Hablando de la extrema sordidez de la vida diaria y la vulgaridad que hay a tu alrededor. Generalmente -porque sabes generalizar, sabes de sabor no de sabiduría-, en tu caravana te acompañan una docena de cómicos en traje de celofán, aletargados, distrayéndote del camino. Te sentas en el auditorio a oscuras esperando que el amor que está ahí tirado venga a buscarte, mientras proyectan una y otra vez la escena barata del film que es tu vida. En este drama no hay sorpresas. Te contentas con unas monedas para seguir al próximo capítulo, que de tan mal actuado, los actores miran estúpidamente a la cámara, paranoicos, en vano porque la luz que los proyecta no les deja ver tu cráneo, tu cerebro retorciéndose, tu cabeza como una erección que se sostiene por el tallo de tu cuerpo. Sos el espécimen híbrido entre planta y fantasma. Sospechas, porque toda tu vida se basa en sospechas. Tomas los productos que existen de las góndolas del Supermercado de la Verdad sin hacer muchas preguntas, total las cosas nunca cambian de lugar. El mapeado es tan falso y el guión tan sencillo, que podrías conducir la vida entera como un ciego. Tu eterna búsqueda de la felicidad, es la eterna búsqueda de la fecalidad. La mierda, tu piedra filosofal. Mentís, para poder seguir sosteniéndote, porque tu dieta es rica en silencio, chistes baratos y aire. Si la sospecha es tan fuerte que logra levantarte de la butaca, el reptil que duerme en tu espina dorsal te inyecta ese líquido viscoso que te vuelve a embotar, y tu calavera de mandril asustado sigue sosteniendo a tus ojos, esas blancas joyas que reflejan el eterno miedo que te tiene castrado desde que dejaste de ser niño. Así, detrás del decorado, siguen fabricando los modelos que día a día consumís. Pero no todo es malo, mi querido. Lo mejor que nos deja el capitalismo es la gran variedad de elecciones y oportunidades que tenes, todas saben y huelen lo mismo, pero el maquillaje te hace creer que no. ¿Y qué elegís? Ser el padre necio, hipócrita y autoritario, que proyecta en sus retoños todo lo que no se atrevió a ser. Y junto con tus sueños frustrados, también van todos tus temores, oh si, esa es la parte de la película en la que cerras los ojos.

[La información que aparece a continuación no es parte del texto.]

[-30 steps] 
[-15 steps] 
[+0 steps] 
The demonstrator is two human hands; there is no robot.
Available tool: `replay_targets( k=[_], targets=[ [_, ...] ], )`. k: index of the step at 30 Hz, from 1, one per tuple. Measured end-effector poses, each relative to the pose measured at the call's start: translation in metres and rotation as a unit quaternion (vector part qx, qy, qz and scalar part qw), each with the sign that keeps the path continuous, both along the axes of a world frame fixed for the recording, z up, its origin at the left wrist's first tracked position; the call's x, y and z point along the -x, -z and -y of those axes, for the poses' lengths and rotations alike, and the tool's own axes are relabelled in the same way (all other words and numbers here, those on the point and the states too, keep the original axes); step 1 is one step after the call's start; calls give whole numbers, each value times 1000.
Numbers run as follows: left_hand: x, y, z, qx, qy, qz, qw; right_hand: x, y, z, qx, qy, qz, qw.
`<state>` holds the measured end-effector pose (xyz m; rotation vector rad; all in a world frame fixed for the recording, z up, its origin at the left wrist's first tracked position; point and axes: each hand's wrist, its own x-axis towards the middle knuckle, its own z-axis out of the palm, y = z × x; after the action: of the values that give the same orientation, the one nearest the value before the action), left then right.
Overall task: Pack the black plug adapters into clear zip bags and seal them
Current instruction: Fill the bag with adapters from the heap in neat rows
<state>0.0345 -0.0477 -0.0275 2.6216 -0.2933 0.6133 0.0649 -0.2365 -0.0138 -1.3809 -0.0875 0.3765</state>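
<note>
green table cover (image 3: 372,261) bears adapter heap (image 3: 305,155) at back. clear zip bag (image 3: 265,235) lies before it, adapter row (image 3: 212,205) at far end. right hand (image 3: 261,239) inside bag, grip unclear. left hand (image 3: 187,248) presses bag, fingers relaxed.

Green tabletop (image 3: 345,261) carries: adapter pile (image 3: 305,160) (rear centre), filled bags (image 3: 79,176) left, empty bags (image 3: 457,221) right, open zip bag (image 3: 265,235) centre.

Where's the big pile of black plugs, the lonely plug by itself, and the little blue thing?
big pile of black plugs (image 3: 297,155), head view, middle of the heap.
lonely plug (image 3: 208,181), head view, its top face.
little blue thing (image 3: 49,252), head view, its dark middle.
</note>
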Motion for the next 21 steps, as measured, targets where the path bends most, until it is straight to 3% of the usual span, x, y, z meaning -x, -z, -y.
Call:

Afuera, la última noche de la cacería aúlla el fin del sueño. El misterioso dios detrás del dios que mueve las piezas del ajedrez ha ganado. Todo está en tus manos ahora, ponte de pie. Reclama tu vida de las arrugadas manos del Tiempo. Ella sigue arrodillada.
No hay derrota si lo intentas. Mantenerse en pie nunca ha sido una opción (de entre muchas otras), sino la única manera de jugar.
Sé de mi esclavitud, la salvación no tiene sentido.